ACTIVITY: Send each entry back exactly as given, pictures excluded.

====== DATASET EXCERPTS

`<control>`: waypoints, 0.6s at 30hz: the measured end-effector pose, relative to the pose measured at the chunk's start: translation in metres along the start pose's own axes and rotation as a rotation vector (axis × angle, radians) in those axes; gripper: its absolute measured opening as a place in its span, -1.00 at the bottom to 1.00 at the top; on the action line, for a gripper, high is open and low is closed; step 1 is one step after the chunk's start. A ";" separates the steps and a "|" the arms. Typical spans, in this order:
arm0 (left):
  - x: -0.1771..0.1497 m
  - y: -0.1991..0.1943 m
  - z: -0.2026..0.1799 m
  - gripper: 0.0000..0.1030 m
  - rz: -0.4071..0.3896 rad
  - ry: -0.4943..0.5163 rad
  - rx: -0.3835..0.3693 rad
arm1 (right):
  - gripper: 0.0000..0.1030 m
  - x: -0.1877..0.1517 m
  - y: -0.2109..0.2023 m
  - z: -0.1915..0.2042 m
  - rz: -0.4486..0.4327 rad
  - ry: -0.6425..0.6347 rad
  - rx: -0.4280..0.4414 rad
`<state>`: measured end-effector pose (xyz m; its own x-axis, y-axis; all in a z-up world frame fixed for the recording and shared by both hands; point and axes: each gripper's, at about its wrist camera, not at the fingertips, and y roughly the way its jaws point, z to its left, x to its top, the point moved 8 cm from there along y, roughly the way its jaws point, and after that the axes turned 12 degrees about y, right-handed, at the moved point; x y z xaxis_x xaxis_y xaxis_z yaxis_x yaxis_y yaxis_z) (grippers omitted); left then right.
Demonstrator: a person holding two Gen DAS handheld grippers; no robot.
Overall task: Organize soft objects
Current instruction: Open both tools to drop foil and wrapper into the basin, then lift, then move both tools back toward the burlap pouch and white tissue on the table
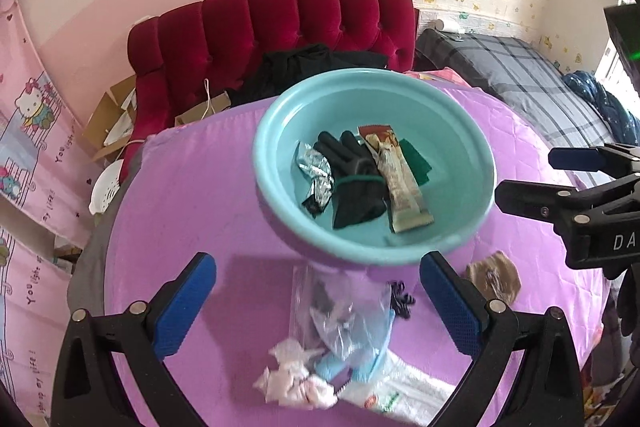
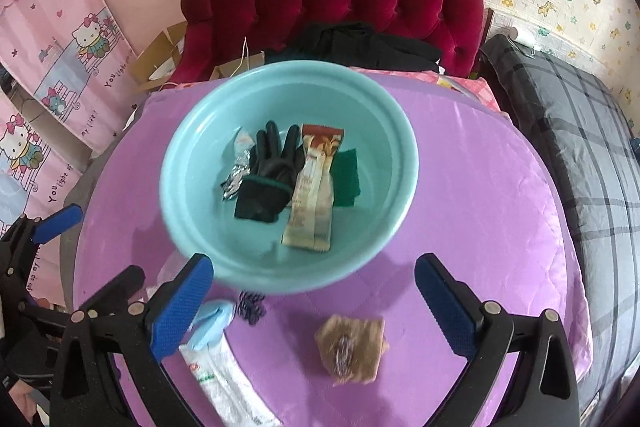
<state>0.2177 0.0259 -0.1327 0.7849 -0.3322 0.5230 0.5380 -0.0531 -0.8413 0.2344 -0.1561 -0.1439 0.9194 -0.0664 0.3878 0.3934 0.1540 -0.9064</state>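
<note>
Holding both your tools wide, empty: left tool, right tool | one teal basin on counter: one black glove, two wrappers, one green cloth | brown pouch outside

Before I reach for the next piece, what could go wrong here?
The clear bag, crumpled tissues and blue glove overlap, so the open left gripper may pinch several at once. The basin rim stands just ahead of both grippers; a forward sweep could nudge it. The right gripper is open above the brown packet.
</note>
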 end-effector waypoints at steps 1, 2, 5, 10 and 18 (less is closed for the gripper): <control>-0.004 -0.003 0.000 1.00 0.001 -0.006 -0.002 | 1.00 -0.005 -0.003 0.000 0.000 -0.003 0.004; -0.008 -0.005 -0.001 1.00 0.003 -0.009 -0.003 | 1.00 -0.007 -0.005 0.000 0.000 -0.005 0.002; -0.019 -0.013 -0.005 1.00 -0.003 -0.005 -0.003 | 1.00 -0.021 -0.011 -0.002 -0.002 -0.010 -0.007; -0.040 -0.023 -0.011 1.00 -0.007 -0.019 -0.007 | 1.00 -0.037 -0.019 -0.005 -0.010 -0.015 -0.016; -0.078 -0.026 -0.018 1.00 0.002 -0.022 0.004 | 1.00 -0.073 -0.018 -0.018 -0.004 0.007 -0.033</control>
<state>0.1369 0.0360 -0.1541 0.7927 -0.3115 0.5240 0.5374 -0.0488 -0.8419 0.1606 -0.1723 -0.1591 0.9177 -0.0739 0.3904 0.3968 0.1215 -0.9098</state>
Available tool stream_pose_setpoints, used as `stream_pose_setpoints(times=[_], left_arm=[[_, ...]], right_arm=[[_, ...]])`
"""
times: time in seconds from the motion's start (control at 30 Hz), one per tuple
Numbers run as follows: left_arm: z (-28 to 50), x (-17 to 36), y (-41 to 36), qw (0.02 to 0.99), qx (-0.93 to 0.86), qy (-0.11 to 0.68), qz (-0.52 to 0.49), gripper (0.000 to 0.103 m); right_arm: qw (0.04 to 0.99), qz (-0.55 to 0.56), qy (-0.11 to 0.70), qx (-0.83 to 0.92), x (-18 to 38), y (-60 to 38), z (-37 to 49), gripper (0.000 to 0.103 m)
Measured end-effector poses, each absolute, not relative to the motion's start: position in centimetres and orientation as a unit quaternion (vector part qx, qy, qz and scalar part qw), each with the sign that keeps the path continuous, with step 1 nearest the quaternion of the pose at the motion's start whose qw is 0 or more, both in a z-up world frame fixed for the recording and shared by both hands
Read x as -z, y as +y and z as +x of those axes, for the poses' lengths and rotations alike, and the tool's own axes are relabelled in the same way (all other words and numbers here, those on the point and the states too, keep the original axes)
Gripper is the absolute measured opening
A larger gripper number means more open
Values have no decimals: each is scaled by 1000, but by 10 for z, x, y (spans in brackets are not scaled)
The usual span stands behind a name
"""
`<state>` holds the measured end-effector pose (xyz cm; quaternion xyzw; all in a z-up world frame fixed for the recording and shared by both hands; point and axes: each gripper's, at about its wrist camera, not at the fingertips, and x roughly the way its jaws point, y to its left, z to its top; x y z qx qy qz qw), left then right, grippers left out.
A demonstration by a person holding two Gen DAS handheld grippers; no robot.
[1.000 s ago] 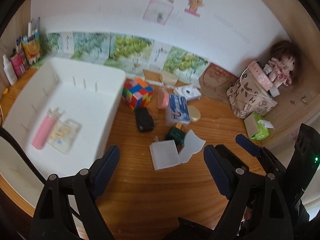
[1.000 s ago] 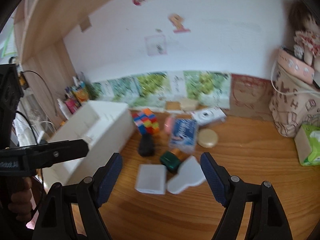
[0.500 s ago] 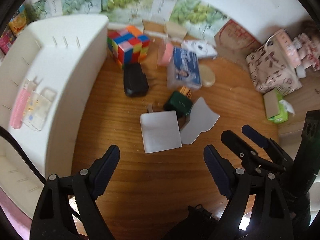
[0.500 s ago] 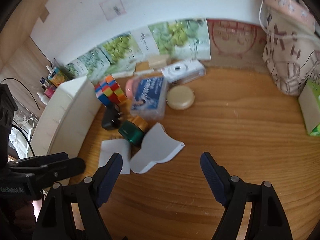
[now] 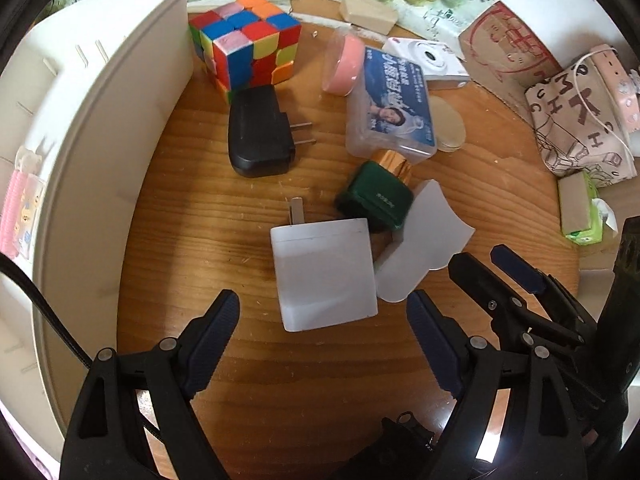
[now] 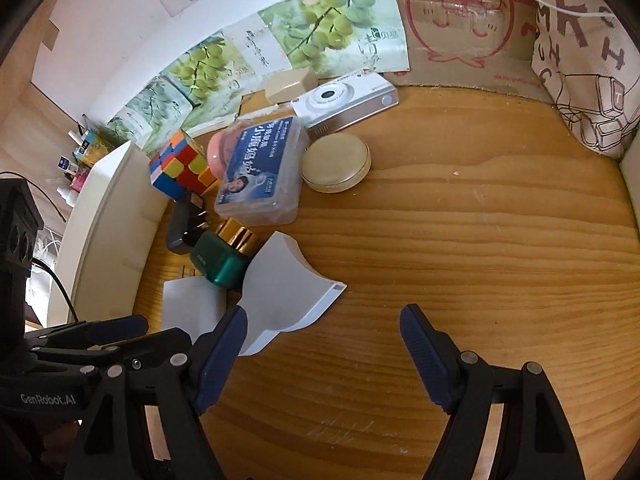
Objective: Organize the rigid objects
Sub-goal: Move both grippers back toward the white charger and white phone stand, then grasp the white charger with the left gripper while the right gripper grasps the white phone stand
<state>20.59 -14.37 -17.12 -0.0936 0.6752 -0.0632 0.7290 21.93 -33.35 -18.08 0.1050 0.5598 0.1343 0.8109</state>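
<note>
Landmark: white charger block [image 5: 325, 273], lying flat on the wooden tabletop [image 5: 248, 364], prongs pointing away from the camera.

Left hand-held gripper [image 5: 324, 344]: jaws spread wide, nothing between them, hovering just short of the charger's near edge. Right hand-held gripper [image 6: 322, 354]: equally wide open, empty, positioned right of the charger; its left finger [image 6: 219, 360] overlaps the near corner of the white curved plastic piece [image 6: 288, 284] in its own view, contact not resolvable.

Relative to the charger:
- Touching its right edge: the curved plastic piece.
- Just beyond its far right corner: green bottle with gold cap [image 5: 378, 192], on its side; the cap runs under the clear box with blue label [image 5: 390, 110], so the cap end is hidden.
- Beyond-left: black plug adapter [image 5: 260, 136], prongs pointing right.
- Farther beyond: colour cube [image 5: 246, 46]; pink round item [image 5: 346, 64], partly behind the blue-label box; white camera [image 5: 430, 60]; beige block [image 5: 368, 12].
- Beige round compact [image 6: 336, 162]: mostly hidden by the box in the left view, fully visible in the right view.
- Left: white bin [image 5: 100, 152], walls cut off by the frame edge. Inside, a pink item [image 5: 14, 208] and a printed packet, both blurred and cropped; cannot identify.

Far right, patterned bag [image 5: 580, 120] and green tissue pack [image 5: 582, 210], distorted at the lens edge.
</note>
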Motion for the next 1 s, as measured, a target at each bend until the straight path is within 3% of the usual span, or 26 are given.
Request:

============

YOUR SOLUTION:
`<control>`: waypoints, 0.6s at 30hz: the measured end-effector pose, relative to the pose measured at the chunk's start: translation in metres along the start pose's own axes and rotation as a rotation vector (axis × angle, radians) in those axes; gripper: its absolute measured opening as a place in its span, -1.00 at the bottom to 1.00 at the top; on the action line, for a gripper, high is open and low is closed; step 1 is one step after the chunk's start. A ";" separates the steps and a "|" the arms. Typical spans, in this order:
arm0 (left):
  - x: -0.1771..0.1497 m
  - y: -0.1991..0.1943 m
  - z: -0.2026..0.1799 m
  - gripper: 0.0000..0.1030 m
  - rz: -0.4071..0.3896 rad
  - ry: -0.4943..0.5163 rad
  - rx: -0.3835..0.3693 rad
arm1 (right):
  - gripper: 0.0000..0.1030 m
  - x: -0.1877..0.1517 m
  - y: -0.2109..0.2023 m
  - z: -0.1915..0.2042 m
  - rz: -0.4486..0.4327 rad
  - ry: -0.6425..0.6347 rad
  - rx: -0.4280..0.4414 rad
`<state>`: measured end-effector pose (xyz m; its own x-axis, y-axis; all in a z-up world frame fixed for the recording and shared by both hands; point and axes: each gripper's, at about its wrist camera, not at the fingertips, and y roughly the way its jaws point, z to its left, x to its top, the point moved 8 cm from there along y, roughly the way its jaws point, and after that the axes turned 12 degrees about y, right-handed, at the moved point; x y z xaxis_x xaxis_y xaxis_z yaxis_x yaxis_y yaxis_z) (grippers omitted); left then right.
Demonstrator: a person holding two Gen DAS handheld grippers; no robot.
Overall task: Organize soft objects
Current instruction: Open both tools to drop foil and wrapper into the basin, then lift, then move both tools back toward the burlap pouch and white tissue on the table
<state>0.2177 0.0259 -0.1327 0.7849 -0.3322 0.5230 0.5380 -0.0531 -0.8413 0.2344 -0.1561 -0.1439 0.9194 -0.0664 0.3878 0.3934 0.1540 -0.9064</state>
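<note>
Holding both your tools wide, empty: left tool, right tool | one teal basin on counter: one black glove, two wrappers, one green cloth | brown pouch outside

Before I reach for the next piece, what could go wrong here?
The clear bag, crumpled tissues and blue glove overlap, so the open left gripper may pinch several at once. The basin rim stands just ahead of both grippers; a forward sweep could nudge it. The right gripper is open above the brown packet.
</note>
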 end-effector waypoints at steps 1, 2, 5, 10 and 18 (less is closed for the gripper): <control>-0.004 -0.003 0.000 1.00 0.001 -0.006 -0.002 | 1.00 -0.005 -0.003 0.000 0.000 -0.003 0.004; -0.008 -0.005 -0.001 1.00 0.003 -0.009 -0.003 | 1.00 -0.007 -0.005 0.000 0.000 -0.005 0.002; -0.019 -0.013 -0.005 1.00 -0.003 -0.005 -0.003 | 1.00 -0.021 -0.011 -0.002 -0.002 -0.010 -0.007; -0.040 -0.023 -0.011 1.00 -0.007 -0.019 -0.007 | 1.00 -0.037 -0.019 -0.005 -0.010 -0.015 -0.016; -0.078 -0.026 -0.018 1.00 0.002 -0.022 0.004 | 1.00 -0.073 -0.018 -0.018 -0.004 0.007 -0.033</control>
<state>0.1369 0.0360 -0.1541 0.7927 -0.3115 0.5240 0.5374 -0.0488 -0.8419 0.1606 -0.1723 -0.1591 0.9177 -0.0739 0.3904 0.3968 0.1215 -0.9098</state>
Available tool stream_pose_setpoints, used as `stream_pose_setpoints(times=[_], left_arm=[[_, ...]], right_arm=[[_, ...]])`
"""
times: time in seconds from the motion's start (control at 30 Hz), one per tuple
Numbers run as follows: left_arm: z (-28 to 50), x (-17 to 36), y (-41 to 36), qw (0.02 to 0.99), qx (-0.93 to 0.86), qy (-0.11 to 0.68), qz (-0.52 to 0.49), gripper (0.000 to 0.103 m); right_arm: qw (0.04 to 0.99), qz (-0.55 to 0.56), qy (-0.11 to 0.70), qx (-0.83 to 0.92), x (-18 to 38), y (-60 to 38), z (-37 to 49), gripper (0.000 to 0.103 m)
Measured end-effector poses, each absolute, not relative to the motion's start: position in centimetres and orientation as a unit quaternion (vector part qx, qy, qz and scalar part qw), each with the sign that keeps the path continuous, with step 1 nearest the quaternion of the pose at the motion's start whose qw is 0 or more, both in a z-up world frame fixed for the recording and shared by both hands
Read x as -z, y as +y and z as +x of those axes, for the poses' lengths and rotations alike, and the tool's own axes are relabelled in the same way (all other words and numbers here, those on the point and the states too, keep the original axes)
Gripper is the absolute measured opening
A larger gripper number means more open
Values have no decimals: each is scaled by 1000, but by 10 for z, x, y (spans in brackets are not scaled)
The usual span stands behind a name
"""
`<state>` holds the measured end-effector pose (xyz cm; quaternion xyzw; all in a z-up world frame fixed for the recording and shared by both hands; point and axes: each gripper's, at about its wrist camera, not at the fingertips, and x roughly the way its jaws point, y to its left, z to its top; x y z qx qy qz qw), left then right, grippers left out.
A demonstration by a person holding two Gen DAS handheld grippers; no robot.
[1.000 s ago] 
[1.000 s ago] 
[0.500 s ago] 
[0.500 s ago] 
[now] 
[now] 
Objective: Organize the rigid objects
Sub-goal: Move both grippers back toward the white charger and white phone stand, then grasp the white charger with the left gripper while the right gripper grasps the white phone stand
<state>20.59 -14.37 -17.12 -0.0936 0.6752 -0.0632 0.7290 21.93 -33.35 -18.08 0.1050 0.5598 0.1343 0.8109</state>
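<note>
Landmark: white charger block [image 5: 325, 273], lying flat on the wooden tabletop [image 5: 248, 364], prongs pointing away from the camera.

Left hand-held gripper [image 5: 324, 344]: jaws spread wide, nothing between them, hovering just short of the charger's near edge. Right hand-held gripper [image 6: 322, 354]: equally wide open, empty, positioned right of the charger; its left finger [image 6: 219, 360] overlaps the near corner of the white curved plastic piece [image 6: 288, 284] in its own view, contact not resolvable.

Relative to the charger:
- Touching its right edge: the curved plastic piece.
- Just beyond its far right corner: green bottle with gold cap [image 5: 378, 192], on its side; the cap runs under the clear box with blue label [image 5: 390, 110], so the cap end is hidden.
- Beyond-left: black plug adapter [image 5: 260, 136], prongs pointing right.
- Farther beyond: colour cube [image 5: 246, 46]; pink round item [image 5: 346, 64], partly behind the blue-label box; white camera [image 5: 430, 60]; beige block [image 5: 368, 12].
- Beige round compact [image 6: 336, 162]: mostly hidden by the box in the left view, fully visible in the right view.
- Left: white bin [image 5: 100, 152], walls cut off by the frame edge. Inside, a pink item [image 5: 14, 208] and a printed packet, both blurred and cropped; cannot identify.

Far right, patterned bag [image 5: 580, 120] and green tissue pack [image 5: 582, 210], distorted at the lens edge.
</note>
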Motion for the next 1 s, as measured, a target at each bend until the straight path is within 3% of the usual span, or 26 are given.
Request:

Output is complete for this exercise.